The company said its digital pathology solutions will benefit pathologists by digitization of glass slides and their better visualization on a computer screen; simultaneous image access for more than one pathologist, easing peer review/second opinion processes with online sharing and collaboration of images; and image manipulation to assist in subspecialties such as immunohistochemistry and cytology, especially Pap smears.”

BioImagene develops image informatics solutions for digital pathology, life sciences research, and drug discovery and development, with a line of products from the firm’s flagship management platform known as 3i.

Canada okays Abbott assays, instrument

Abbott Molecular (Des Plaines, Illinois) and Celera (Rockville, Maryland) reported that Health Canada has approved the Abbott m2000 automated molecular diagnostic instrument and the Abbott RealTime HIV-1 and hepatitis C virus (HCV) viral load tests for marketing in Canada.

Abbott Molecular markets the m2000 system and a menu of tests throughout the world as part of a strategic alliance with Celera.

The Abbott RealTime HIV-1 and HCV assays are intended for in vitro diagnostic use as an indicator of disease prognosis and an aid in the management of patients undergoing antiviral therapy. They are not intended to be used as screening tests for HIV-1 or HCV, or as diagnostic tests to confirm the presence of HIV-1 or HCV infection.

Both tests have been developed for use on the Abbott m2000 system, an automated instrument intended to improve DNA and RNA testing in molecular laboratories.

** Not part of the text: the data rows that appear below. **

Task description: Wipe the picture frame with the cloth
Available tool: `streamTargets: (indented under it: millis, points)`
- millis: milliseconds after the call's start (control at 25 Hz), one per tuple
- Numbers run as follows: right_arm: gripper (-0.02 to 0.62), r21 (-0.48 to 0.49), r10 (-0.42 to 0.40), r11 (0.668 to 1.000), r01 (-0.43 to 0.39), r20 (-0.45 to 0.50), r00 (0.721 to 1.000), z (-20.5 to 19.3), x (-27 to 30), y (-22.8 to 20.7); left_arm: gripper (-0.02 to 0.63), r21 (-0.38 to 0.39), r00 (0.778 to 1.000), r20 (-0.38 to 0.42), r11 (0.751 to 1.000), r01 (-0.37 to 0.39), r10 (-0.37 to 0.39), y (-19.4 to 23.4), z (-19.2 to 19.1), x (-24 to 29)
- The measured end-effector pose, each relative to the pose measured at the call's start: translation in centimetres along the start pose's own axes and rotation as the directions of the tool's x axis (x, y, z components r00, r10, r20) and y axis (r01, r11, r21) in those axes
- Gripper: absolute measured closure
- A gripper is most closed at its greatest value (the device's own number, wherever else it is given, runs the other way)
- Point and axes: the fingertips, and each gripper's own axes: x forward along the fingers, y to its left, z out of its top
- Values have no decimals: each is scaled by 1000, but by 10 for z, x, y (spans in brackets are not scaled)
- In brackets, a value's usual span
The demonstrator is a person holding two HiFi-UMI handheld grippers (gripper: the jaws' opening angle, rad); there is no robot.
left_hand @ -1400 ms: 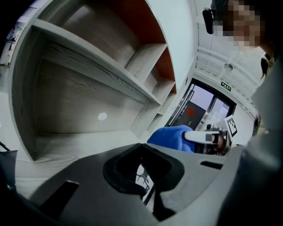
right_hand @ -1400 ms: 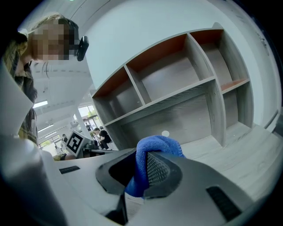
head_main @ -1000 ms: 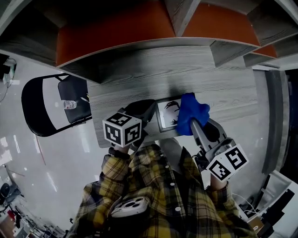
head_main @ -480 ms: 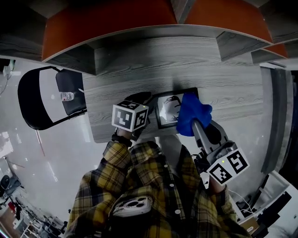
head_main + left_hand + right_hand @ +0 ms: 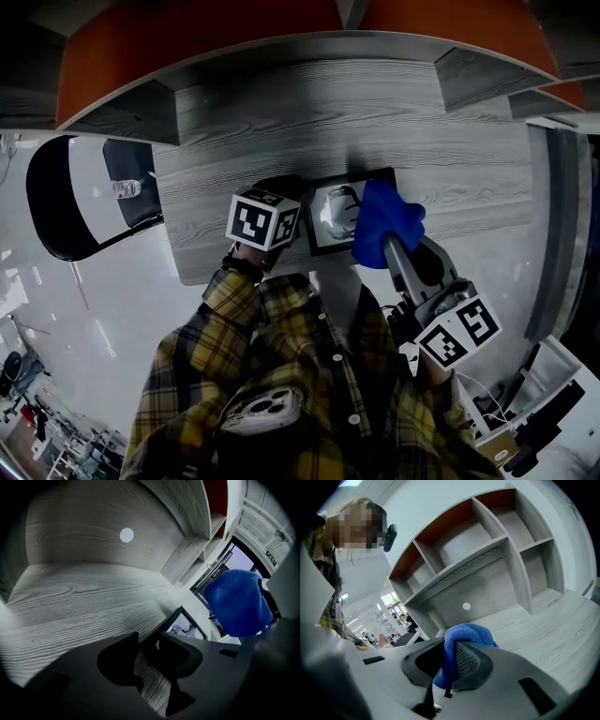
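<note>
Grey wood-grain worktop [image 5: 281, 131] is being used below orange-backed shelving [image 5: 187, 47]. The picture frame [image 5: 339, 214], flat, black-rimmed and glossy-paned, is being rested on it near the front edge. The blue cloth [image 5: 382, 223], soft and bunched, is being pinched firmly by the right claw [image 5: 449, 660] over the frame's right side. The left claw [image 5: 149, 641] has just been opening; its jaws are being held wide, with the frame's corner at their gap, unpressed. Judging from this, the cloth is best being pressed flat and drawn across pane and rim.

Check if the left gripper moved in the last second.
Yes: left gripper moved inward from the desk's front edge; its jaws just opened, picture frame corner at their tips.
</note>
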Motion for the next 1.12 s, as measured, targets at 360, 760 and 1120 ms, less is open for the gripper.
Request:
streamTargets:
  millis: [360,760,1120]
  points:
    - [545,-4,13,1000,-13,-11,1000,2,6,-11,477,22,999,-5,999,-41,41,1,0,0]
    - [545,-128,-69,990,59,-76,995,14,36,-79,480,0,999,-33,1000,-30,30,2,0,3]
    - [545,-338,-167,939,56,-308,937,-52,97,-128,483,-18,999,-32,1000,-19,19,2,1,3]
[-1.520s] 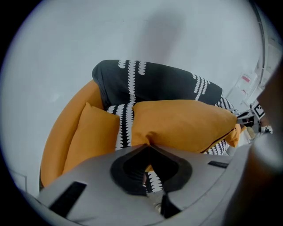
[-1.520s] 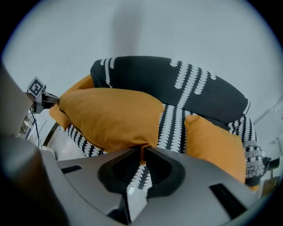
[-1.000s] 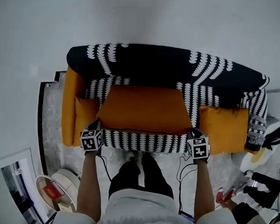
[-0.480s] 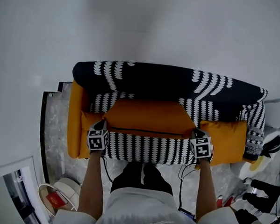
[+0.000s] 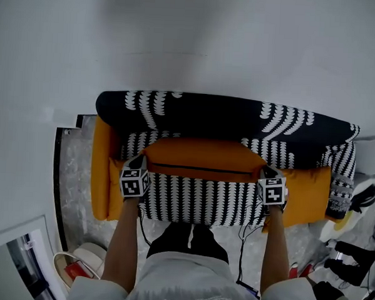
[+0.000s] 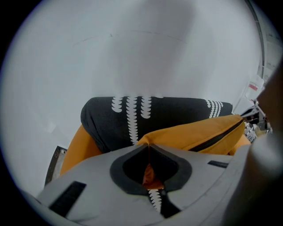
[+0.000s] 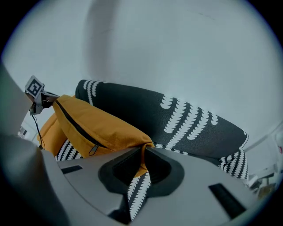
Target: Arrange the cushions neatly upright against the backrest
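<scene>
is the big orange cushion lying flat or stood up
Stood up, roughly: the cushion shows only a narrow band from above, zipped edge up, its corners pinched by the left gripper and right gripper.

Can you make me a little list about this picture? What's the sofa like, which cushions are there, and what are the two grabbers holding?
sofa: the sofa is black with white wavy stripes
big cushion: big orange cushion, held by two corners in front of the backrest, with its zip toward the person
left grabber: left gripper, shut on the big cushion's left corner
right grabber: right gripper, shut on its right corner
other cushions: left small cushion and right small cushion, both orange, one at each end of the seat
</scene>
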A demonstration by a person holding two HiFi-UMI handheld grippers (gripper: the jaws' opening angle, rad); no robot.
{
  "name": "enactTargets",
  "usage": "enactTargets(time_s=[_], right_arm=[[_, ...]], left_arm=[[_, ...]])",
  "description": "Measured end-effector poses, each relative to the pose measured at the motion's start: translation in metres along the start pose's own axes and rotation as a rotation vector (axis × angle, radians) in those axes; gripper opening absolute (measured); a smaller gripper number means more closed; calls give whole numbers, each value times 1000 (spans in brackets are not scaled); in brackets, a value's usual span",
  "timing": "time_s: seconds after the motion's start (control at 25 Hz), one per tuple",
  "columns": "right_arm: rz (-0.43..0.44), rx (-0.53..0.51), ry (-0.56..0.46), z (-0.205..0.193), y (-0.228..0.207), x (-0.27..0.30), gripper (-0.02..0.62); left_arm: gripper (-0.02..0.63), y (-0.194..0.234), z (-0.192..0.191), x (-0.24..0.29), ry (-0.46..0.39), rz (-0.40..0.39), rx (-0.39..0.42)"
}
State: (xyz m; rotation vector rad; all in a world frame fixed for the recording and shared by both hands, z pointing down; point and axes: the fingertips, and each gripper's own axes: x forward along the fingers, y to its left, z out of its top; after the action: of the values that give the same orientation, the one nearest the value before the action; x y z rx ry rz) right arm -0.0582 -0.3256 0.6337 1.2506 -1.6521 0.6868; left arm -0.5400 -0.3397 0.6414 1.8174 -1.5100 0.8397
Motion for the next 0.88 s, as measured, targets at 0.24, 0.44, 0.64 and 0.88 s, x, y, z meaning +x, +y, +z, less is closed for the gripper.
enactTargets(time_s=[0.24,0.44,0.64,0.88], right_arm=[[-37,20,-6,22,-12,21,37],[-66,49,-38,47,-24,34,37],[-70,111,-67,69,-36,48,37],[-86,127,-95,86,-46,61,37]], left_arm=[[28,1,25,23,-10,1,8],[29,4,50,38,-37,6,25],[29,7,72,55,-55,10,11],[31,11,92,73,-73,19,7]])
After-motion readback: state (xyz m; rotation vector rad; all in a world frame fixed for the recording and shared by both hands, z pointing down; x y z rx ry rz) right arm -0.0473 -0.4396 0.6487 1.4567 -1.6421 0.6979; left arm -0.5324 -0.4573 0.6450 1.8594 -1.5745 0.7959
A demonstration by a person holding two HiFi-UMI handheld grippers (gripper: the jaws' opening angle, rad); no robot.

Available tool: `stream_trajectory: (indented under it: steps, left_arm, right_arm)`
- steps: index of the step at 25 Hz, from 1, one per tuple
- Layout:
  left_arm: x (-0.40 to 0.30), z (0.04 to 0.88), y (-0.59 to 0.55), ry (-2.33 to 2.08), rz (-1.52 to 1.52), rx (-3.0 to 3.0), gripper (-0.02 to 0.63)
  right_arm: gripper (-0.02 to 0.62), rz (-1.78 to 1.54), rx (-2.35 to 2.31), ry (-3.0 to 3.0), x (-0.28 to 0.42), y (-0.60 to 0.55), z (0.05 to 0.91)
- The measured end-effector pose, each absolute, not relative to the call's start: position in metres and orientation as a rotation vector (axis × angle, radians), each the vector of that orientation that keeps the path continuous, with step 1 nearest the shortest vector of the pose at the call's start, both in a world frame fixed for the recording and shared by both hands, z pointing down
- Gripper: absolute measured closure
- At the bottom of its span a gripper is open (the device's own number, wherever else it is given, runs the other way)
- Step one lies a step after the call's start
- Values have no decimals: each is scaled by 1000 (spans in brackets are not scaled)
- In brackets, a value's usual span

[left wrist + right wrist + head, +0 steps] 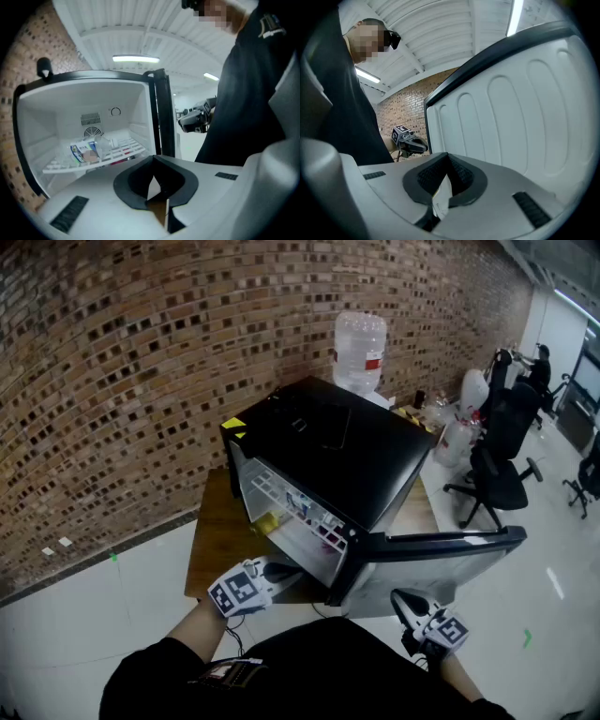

The m2000 system is based on real-time polymerase chain reaction (PCR) technology and is designed to accurately detect and measure life- threatening viruses and bacteria in patient serum or plasma samples in less than five hours, the company said, compared to other testing methods that may take up to two days.

“By automating all of the complex and heavily manual steps often associated with molecular testing, the m2000 system gives molecular laboratories the ability to prepare patient samples and deliver test results fast and efficiently,” said Edward Michael, president of Abbott Molecular. “It is expected to help physicians improve medical care through earlier intervention and the ongoing monitoring of a patient’s response to therapy.”

Celera is an Applera (Norwalk, Connecticut) business.

Grey adds majority interest in Spanish agency

Grey Healthcare Group (GHG; New York), a WPP company that is one of the world’s largest healthcare communications firms, said it has acquired a majority stake in Comunicacion y Servicio Consultores de Marketing Publicidad (CyS; Madrid, Spain), an independent healthcare communications services agency.

GHG said the acquisition of CyS deepens its European presence and adds an additional level of expertise to the company’s network of 43 offices in 22 countries.

Founded in 1997, CyS’s clients include Bristol-Myers Squibb, Pfizer, Abbott Laboratories, GlaxoSmithKline, Schering-Plough and Boehringer Ingelheim.

CyS will continue to be managed by General Manager Jose Antonio Alguacil.